-------- Data shown

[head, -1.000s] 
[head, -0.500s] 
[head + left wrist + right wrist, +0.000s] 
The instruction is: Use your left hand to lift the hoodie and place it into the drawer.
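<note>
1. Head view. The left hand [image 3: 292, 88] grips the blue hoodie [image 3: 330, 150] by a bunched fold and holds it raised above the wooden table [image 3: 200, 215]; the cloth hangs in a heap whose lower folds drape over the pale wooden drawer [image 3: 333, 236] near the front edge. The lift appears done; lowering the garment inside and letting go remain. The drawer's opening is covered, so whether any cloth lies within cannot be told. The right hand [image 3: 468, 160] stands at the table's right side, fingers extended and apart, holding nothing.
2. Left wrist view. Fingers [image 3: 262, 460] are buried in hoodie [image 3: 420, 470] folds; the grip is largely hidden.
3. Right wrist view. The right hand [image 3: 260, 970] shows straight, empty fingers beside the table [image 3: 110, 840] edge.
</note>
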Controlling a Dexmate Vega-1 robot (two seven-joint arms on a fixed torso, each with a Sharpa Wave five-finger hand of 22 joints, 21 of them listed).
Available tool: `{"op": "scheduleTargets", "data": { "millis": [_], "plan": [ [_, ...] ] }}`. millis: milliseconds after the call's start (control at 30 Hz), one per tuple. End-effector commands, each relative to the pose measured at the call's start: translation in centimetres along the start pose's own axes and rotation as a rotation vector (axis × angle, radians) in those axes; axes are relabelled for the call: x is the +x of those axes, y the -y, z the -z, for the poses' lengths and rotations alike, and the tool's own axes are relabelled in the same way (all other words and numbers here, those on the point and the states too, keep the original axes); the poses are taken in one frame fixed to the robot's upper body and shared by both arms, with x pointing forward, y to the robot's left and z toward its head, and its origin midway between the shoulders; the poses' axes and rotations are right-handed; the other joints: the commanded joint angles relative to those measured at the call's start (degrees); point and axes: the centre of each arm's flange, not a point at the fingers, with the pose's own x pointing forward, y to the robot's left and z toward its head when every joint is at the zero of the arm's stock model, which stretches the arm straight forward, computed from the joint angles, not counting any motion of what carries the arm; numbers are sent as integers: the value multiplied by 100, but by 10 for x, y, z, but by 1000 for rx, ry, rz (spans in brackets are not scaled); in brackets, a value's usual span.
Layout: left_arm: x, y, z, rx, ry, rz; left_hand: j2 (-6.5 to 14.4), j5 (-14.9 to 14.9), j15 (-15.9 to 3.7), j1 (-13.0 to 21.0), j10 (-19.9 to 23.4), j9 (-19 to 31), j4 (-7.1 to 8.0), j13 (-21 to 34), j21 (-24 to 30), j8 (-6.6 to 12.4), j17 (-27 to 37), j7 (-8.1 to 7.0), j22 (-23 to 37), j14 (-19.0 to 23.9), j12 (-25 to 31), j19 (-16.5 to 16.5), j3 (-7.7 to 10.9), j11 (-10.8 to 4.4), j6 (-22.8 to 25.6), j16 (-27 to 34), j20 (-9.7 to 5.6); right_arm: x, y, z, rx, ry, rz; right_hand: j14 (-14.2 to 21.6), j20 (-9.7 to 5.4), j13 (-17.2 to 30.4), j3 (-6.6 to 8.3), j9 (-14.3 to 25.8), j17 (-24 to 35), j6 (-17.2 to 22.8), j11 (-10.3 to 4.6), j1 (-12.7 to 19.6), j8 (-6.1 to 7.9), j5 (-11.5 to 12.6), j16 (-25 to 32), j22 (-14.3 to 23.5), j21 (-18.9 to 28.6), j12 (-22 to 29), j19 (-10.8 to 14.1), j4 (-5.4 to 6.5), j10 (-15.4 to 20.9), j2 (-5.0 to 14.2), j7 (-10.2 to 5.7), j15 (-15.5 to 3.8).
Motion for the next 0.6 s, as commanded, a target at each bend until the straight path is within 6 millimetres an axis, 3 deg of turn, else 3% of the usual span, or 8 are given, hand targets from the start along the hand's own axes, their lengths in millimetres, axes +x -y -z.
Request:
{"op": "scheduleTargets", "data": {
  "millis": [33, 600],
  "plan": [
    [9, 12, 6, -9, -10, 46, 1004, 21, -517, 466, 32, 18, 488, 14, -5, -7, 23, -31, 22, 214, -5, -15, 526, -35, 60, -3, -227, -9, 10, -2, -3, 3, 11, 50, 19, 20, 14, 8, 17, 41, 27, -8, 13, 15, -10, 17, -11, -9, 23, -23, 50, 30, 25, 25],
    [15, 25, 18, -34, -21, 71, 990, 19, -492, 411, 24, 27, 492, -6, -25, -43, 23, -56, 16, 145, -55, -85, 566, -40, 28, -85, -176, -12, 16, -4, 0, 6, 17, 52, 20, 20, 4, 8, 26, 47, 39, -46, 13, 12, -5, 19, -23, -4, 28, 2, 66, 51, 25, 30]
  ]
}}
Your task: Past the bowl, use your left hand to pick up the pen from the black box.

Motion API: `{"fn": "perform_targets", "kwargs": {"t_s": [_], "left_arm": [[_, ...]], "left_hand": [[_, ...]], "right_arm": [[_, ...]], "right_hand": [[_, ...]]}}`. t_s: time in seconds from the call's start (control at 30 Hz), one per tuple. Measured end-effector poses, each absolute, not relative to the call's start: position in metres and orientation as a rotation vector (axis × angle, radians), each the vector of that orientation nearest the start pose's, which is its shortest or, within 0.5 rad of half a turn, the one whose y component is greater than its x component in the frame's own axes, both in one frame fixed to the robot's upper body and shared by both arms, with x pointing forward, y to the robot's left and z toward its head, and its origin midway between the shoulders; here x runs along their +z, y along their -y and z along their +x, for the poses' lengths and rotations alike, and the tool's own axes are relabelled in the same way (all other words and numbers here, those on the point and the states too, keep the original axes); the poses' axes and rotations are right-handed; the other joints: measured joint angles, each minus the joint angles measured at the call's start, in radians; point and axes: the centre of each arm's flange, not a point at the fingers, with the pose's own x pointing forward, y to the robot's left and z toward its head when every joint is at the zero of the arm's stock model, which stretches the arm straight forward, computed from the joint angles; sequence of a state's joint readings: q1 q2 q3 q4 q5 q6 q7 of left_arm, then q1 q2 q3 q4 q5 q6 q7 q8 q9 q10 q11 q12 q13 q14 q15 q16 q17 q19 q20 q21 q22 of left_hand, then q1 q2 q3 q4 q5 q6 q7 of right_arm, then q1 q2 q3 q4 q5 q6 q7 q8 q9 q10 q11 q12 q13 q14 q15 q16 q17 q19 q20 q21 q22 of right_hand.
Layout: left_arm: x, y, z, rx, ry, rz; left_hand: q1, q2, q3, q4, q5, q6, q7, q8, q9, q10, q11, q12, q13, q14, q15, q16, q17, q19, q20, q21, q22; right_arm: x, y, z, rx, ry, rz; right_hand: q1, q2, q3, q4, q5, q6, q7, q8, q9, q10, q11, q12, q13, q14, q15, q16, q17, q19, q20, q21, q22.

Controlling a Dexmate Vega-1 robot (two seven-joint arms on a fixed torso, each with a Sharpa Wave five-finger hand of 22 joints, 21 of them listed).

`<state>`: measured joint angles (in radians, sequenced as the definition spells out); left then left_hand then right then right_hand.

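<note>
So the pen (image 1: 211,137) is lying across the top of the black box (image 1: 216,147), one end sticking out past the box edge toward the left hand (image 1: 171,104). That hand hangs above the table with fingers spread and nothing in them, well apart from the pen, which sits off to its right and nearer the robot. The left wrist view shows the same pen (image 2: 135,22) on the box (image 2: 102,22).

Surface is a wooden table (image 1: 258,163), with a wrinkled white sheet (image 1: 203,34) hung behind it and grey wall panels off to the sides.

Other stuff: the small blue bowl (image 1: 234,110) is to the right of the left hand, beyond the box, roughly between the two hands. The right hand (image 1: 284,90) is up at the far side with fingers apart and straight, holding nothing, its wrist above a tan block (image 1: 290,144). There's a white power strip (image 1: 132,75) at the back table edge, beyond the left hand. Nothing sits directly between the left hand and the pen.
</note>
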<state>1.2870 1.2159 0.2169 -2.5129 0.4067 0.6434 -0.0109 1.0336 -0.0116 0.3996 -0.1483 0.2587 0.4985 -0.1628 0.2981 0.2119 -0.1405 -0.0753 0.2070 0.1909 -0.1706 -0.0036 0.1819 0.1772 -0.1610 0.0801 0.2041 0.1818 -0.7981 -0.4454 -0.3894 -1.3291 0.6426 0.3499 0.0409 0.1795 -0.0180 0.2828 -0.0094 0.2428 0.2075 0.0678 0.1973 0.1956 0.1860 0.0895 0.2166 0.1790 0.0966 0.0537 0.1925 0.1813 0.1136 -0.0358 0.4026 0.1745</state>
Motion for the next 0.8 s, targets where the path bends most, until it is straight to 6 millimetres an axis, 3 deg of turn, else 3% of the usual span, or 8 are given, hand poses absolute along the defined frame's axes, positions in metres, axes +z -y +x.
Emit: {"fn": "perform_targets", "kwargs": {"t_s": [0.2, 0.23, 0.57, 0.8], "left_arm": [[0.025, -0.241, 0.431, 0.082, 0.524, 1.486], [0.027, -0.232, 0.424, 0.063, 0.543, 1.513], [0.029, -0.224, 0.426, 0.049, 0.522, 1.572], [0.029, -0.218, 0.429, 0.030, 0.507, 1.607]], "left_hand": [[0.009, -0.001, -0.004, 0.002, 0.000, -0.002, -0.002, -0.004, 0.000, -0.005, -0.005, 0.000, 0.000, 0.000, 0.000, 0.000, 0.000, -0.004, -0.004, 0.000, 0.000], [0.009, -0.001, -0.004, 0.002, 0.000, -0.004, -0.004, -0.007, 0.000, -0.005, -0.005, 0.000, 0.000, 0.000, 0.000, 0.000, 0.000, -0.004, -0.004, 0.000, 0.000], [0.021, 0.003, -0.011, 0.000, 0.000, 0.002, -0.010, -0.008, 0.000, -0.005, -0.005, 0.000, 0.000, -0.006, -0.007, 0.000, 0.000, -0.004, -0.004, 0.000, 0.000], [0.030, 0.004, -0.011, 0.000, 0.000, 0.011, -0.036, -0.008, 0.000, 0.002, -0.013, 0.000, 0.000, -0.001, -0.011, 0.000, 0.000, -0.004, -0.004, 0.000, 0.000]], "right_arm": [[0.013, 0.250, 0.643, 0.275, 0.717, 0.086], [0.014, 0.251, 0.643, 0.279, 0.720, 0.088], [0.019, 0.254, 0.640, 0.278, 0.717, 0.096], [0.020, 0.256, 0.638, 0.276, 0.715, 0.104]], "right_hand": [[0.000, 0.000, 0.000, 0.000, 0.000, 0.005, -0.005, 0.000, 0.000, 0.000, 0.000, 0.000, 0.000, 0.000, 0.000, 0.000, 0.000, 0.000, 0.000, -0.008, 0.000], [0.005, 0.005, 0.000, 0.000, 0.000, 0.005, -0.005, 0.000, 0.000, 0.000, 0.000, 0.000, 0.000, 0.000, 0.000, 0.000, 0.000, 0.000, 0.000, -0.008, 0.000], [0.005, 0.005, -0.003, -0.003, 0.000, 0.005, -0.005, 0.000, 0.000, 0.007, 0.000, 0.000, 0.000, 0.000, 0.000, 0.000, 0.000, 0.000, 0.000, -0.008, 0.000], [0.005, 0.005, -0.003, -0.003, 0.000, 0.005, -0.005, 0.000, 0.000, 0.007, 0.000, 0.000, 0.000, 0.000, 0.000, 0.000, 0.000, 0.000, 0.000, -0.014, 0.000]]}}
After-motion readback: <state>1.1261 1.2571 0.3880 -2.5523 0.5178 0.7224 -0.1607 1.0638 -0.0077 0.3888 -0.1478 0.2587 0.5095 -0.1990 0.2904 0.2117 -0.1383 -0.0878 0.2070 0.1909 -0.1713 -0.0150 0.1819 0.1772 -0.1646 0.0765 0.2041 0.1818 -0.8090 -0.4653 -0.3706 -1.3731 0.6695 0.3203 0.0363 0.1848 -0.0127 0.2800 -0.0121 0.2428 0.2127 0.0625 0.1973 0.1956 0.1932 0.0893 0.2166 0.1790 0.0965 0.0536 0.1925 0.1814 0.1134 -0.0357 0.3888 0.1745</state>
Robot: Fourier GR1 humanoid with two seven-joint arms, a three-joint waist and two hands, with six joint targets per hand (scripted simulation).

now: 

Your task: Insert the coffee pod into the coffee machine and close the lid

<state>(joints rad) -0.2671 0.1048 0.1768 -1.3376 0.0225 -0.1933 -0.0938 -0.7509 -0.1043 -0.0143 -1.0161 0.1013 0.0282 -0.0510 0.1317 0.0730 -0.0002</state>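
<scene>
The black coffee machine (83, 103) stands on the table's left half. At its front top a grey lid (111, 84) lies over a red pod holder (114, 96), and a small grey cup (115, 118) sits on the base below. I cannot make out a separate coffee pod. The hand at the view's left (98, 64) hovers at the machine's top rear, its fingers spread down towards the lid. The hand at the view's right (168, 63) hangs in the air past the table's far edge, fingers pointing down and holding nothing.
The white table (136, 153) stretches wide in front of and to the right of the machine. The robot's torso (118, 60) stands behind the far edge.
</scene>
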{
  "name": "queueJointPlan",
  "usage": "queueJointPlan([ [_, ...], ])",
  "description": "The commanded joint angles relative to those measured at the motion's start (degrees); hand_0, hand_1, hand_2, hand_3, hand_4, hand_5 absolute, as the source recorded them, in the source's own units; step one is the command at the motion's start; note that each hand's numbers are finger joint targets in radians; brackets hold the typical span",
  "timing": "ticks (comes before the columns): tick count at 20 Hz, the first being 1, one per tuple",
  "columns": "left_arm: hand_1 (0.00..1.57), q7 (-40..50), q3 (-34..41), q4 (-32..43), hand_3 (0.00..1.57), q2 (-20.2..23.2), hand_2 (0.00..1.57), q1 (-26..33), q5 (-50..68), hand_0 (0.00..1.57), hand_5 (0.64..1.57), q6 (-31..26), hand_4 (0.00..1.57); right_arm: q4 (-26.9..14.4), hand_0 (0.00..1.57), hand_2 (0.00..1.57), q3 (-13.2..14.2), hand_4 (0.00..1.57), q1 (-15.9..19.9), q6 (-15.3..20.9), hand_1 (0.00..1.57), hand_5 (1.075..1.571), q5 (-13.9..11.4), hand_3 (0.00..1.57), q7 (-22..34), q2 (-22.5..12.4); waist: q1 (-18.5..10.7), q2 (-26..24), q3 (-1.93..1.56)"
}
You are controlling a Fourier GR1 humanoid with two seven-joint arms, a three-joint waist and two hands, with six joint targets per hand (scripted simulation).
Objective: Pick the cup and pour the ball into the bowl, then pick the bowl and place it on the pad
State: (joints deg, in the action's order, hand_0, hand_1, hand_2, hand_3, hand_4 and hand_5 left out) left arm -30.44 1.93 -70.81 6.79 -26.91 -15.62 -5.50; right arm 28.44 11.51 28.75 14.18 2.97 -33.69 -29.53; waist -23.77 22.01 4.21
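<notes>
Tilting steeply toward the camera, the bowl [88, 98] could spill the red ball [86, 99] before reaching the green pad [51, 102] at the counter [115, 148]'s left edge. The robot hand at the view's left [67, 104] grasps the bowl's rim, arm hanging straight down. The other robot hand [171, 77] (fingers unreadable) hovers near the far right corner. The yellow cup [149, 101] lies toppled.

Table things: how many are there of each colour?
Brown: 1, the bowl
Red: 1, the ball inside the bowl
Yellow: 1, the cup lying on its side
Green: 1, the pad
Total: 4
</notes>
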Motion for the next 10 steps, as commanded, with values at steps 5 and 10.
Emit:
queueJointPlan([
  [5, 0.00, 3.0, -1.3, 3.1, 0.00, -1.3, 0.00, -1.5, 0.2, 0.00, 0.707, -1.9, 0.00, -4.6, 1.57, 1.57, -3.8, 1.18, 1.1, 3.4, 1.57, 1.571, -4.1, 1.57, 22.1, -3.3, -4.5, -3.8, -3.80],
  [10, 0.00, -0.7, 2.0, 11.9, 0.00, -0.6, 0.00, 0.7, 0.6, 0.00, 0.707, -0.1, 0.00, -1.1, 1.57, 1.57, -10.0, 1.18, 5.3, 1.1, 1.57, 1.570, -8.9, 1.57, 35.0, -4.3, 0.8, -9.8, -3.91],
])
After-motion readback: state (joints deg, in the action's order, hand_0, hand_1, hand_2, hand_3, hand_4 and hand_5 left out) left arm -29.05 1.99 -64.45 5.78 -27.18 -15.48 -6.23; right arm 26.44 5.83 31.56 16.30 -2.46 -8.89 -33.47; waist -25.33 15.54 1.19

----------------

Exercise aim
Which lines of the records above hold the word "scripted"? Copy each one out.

Solution to the problem
Robot: Fourier GR1 humanoid with two seven-joint arms, a three-joint waist and two hands, with six joint targets per hand (scripted simulation).
You are controlling a Fourier GR1 humanoid with two seven-joint arms, a three-joint waist and two hands, with six joint targets per hand (scripted simulation).

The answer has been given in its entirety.